Will try to make this as readable as possible as it's a bit complex!
I have a really good friend who I met a university which is now hundreds of years ago. We see each other regularly and both have kids. She split up from the father of both her children about 5 years ago, for complicated reasons he has stayed living with her and the children (he was paying a lot of the rent till recently and my friend felt it was useful for him to be around as their youngest is severely autustic and it's hard for her to manage on her own). While they were together, in my opinion he was an absolute arse. He cheated on her with at least with one other woman (he has another daughter as a result of that) and was rarely around and pretty much left everything to her. If it had been me, I'd have run for the hills far earlier than she did and booted him out of the house immediately. She didn't and her life, her choice.
More recently, her mother has died and she's had a pretty big inheritance including a house (which she's renting out). She's also invested money into a small business with her ex partner (which she told me she felt pressured to do by him). At Easter they went on holiday as a family together to his home country, paid for by her. This time away has led to them starting to have sex with each other again.
My friends ex-partner has a girlfriend, about 15 years younger than my friend. The ex-partner doesn't want to get back together officially with my friend and wants a scenario where she keeps schtum so the girlfriend never finds out but he still has sex with both of them. My friend on the surface is feeling like an attractive, desirable woman again so it has done her some good - but on the flip side she does seem to have fallen back in love with the knobhead and has been obsessing over facebook pictures of him and his girlfriend on holiday over the last few weeks.

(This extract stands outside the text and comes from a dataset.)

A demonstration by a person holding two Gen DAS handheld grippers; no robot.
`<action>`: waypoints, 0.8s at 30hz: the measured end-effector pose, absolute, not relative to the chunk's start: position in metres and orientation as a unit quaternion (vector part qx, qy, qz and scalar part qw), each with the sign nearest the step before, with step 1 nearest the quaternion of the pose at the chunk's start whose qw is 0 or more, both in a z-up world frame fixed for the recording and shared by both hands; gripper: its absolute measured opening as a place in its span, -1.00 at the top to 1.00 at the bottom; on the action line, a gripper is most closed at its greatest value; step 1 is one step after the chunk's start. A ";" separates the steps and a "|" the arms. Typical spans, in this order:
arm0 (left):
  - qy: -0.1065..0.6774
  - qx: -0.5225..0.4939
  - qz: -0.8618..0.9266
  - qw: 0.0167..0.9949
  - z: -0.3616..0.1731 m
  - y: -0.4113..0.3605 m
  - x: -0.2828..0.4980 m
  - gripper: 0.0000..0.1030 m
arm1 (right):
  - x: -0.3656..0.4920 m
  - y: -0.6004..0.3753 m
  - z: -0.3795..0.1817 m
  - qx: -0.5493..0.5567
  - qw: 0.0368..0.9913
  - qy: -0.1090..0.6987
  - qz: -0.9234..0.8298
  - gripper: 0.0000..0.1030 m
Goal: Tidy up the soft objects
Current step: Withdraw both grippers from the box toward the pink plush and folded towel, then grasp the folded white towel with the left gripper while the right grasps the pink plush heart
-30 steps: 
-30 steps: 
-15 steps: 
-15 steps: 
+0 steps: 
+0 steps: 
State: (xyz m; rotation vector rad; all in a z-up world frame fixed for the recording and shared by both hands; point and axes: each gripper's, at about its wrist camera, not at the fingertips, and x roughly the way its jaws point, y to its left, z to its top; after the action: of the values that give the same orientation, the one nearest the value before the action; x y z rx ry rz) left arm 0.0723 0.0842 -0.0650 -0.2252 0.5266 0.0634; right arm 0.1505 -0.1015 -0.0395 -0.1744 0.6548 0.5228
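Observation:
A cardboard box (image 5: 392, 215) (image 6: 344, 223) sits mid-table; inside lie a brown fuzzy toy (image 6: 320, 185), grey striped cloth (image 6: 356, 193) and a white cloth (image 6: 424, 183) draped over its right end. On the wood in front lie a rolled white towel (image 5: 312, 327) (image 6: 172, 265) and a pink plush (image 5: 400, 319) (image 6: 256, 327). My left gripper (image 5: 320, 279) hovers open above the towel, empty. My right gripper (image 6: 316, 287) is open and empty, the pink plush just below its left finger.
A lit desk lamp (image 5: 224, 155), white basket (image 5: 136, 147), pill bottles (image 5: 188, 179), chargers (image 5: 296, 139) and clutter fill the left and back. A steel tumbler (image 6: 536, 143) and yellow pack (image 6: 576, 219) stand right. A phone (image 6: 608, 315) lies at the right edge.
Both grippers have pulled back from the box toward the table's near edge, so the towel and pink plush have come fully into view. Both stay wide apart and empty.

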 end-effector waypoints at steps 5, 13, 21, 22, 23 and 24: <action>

I've been encouraging her without telling her what to do to take this new found positivity and use it to focus on what makes her happy and re-explore the old her. While I've not told her to boot the ex to touch, I've said I felt she should be really cautious and not tie herself to him, emotionally or financially. She has been talking about using her inheritance to buy a house with him which I've told her I think is a bad idea. I think she thinks this will tie him to her.
Last week, I had a facebook message from one of her friends who I barely know but also went to university with us. It was a really badly spelt hectoring self righteous rant demanding that as my friends best friend I 'sort her out' and 'deal with it' -i.e the situation with the ex. It also included a lot of screenshots of the ex frolicking in the pool with current girlfriend. I wrote back to this woman saying that our friend knew I didn't like the ex-partner but it wasn't my role or her's to go heavy and instruct our friend how to live her life, she is an adult and aware of the situation with the girlfriend.
As above, I barely know this woman - she's circa 50 and as far as I know, hasn't ever had much in the way of a grown up relationship that's lasted more than 2 seconds. After my reply I blocked her on messenger. She then emailed me at work, also in the same vein but even more demanding. If I didn't sort out our friend then it should sit on my conscience for life sort of stuff, ending with 'deal with it!'.
I was pretty hacked off that she'd gone to the extent of contacting me at work - I'd replied to her original message. If someone blocked me I wouldn't then go to the lengths of finding their work email and sending a personal message to it. She did get a pretty rude response from me from my personal email, again repeating that our friend knew my thoughts on her ex partner, it wasn't our duty to 'sort it', asking what she was thinking as a professional emailing me at work and suggesting her own career in journalism might have gone significantly better if she had learnt how to spell. I appreciate the last bit was nasty, my only defence was that I was very hacked off!
So what do you all think? Is this woman right and should I get more involved than I have? Do I have some kind of duty to 'deal with it?'. Or is what I've been doing to gently actively encourage my friend to live a life that's based on her and the kids and not on the ex enough? Basically, do you all think that I have some kind of duty to be alot more brutal?